#### About this exercise:
Omit the pictures and reproduce the rest of the listing exactly.

[Data Boundary: Start]

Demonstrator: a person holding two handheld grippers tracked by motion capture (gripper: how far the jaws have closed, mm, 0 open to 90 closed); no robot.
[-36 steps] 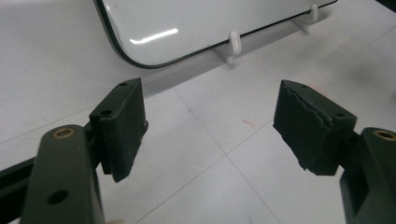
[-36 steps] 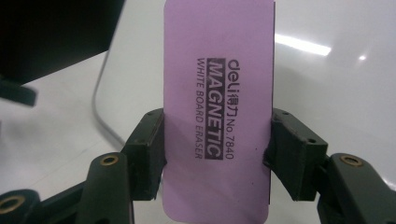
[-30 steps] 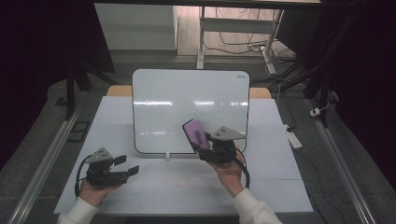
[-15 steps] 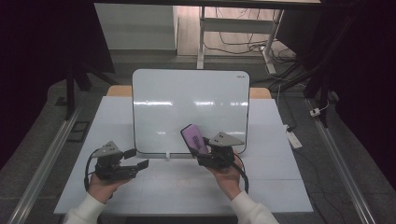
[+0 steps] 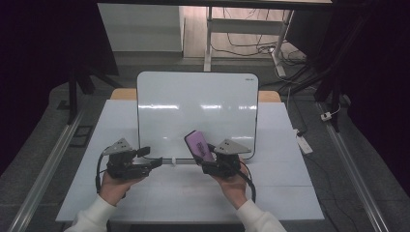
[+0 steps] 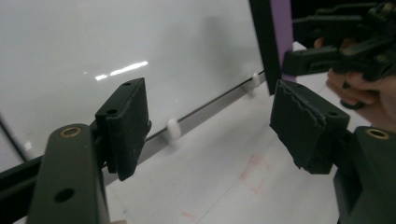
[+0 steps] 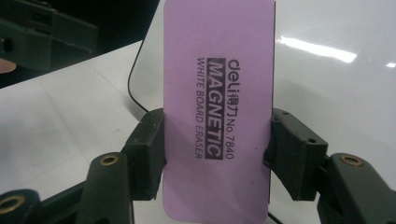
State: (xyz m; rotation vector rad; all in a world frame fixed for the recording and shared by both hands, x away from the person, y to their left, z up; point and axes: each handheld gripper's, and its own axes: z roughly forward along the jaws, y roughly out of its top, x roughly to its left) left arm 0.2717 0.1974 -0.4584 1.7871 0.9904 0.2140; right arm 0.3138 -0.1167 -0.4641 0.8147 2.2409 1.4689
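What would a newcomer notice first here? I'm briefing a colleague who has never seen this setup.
The purple whiteboard eraser stands out first, clamped upright between the jaws of the right gripper just in front of the whiteboard's lower edge. Next comes the large blank whiteboard lying at the middle of the table. The left gripper, to the eraser's left, has its jaws apart and holds nothing.

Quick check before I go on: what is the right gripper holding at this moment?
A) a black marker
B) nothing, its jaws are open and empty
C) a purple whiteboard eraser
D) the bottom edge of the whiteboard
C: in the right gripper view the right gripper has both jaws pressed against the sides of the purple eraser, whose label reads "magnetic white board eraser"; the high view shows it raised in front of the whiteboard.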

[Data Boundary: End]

#### Response to this exercise:
Demonstrator: a person holding two handheld grippers tracked by motion capture (gripper: how far the jaws have closed, mm, 0 open to 90 closed); no robot.
[-36 steps] 
[-36 steps] 
[-30 steps] 
[-15 steps] 
[+0 steps] 
[+0 steps] 
[+0 steps] 
State: (xyz m; rotation vector rad; all in a world frame fixed for the recording and shared by both hands, x away from the person, y to their left, z up; point and axes: each handheld gripper's, and its own axes: z roughly forward along the jaws, y roughly out of its top, x roughly to its left) left arm 0.2717 0.1974 -0.4584 1.7871 0.9904 0.2140; right arm 0.3138 -0.1167 -0.4641 0.8147 2.2409 1.4689
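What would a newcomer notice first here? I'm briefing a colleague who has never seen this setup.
The purple whiteboard eraser stands out first, clamped upright between the jaws of the right gripper just in front of the whiteboard's lower edge. Next comes the large blank whiteboard lying at the middle of the table. The left gripper, to the eraser's left, has its jaws apart and holds nothing.

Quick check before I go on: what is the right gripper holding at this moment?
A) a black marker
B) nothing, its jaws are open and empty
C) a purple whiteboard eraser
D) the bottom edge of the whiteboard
C: in the right gripper view the right gripper has both jaws pressed against the sides of the purple eraser, whose label reads "magnetic white board eraser"; the high view shows it raised in front of the whiteboard.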

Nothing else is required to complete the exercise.